▶ _WHAT THE TASK REQUIRES_: All of the data must be output exactly, with every picture left out.

▶ _DATA SEGMENT_:
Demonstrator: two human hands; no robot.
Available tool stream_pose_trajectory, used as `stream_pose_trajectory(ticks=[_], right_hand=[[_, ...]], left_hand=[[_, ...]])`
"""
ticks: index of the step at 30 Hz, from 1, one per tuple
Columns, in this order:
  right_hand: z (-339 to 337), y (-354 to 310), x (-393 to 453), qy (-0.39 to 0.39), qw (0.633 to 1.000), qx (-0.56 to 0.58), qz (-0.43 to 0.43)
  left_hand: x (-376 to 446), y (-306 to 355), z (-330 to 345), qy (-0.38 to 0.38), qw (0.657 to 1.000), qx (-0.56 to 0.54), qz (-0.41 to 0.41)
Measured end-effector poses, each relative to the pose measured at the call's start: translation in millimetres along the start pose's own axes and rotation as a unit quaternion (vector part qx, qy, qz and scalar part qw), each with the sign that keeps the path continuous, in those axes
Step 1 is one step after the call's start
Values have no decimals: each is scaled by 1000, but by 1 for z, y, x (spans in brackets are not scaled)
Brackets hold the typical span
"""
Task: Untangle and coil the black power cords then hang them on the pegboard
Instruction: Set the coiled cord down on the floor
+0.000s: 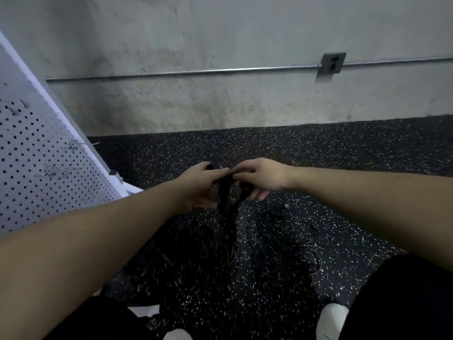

▶ _RESULT OF THE TASK_:
Demonstrator: two human hands; no robot.
Available tool stream_pose_trajectory, used as `stream_pose_trajectory(ticks=[_], right_hand=[[_, ...]], left_hand=[[_, ...]])`
"""
ticks: index of the step at 30 Hz, from 1, one per tuple
Columns, in this order:
  right_hand: z (-339 to 337), y (-354 to 310), x (-393 to 453), qy (-0.39 to 0.39), qw (0.633 to 1.000), qx (-0.56 to 0.58), qz (-0.43 to 0.43)
  left_hand: x (-376 to 446), y (-306 to 355), z (-330 to 345), qy (-0.38 to 0.38), qw (0.657 to 1.000), qx (-0.56 to 0.54), qz (-0.41 to 0.41)
Measured end-effector poses, each relative to the pose measured at the call's start: translation in millimetres along the start pose's own axes and rotation as a unit quaternion (vector part qx, qy, qz and scalar part qw), each with the sign that keeps the path continuous, in those axes
Step 1 is one step after the call's start
Values have no decimals: each is scaled by 1000, but by 1 for z, y, x (spans in brackets are not scaled)
Brackets hold the typical span
"""
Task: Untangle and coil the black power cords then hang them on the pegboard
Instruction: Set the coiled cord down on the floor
+0.000s: 

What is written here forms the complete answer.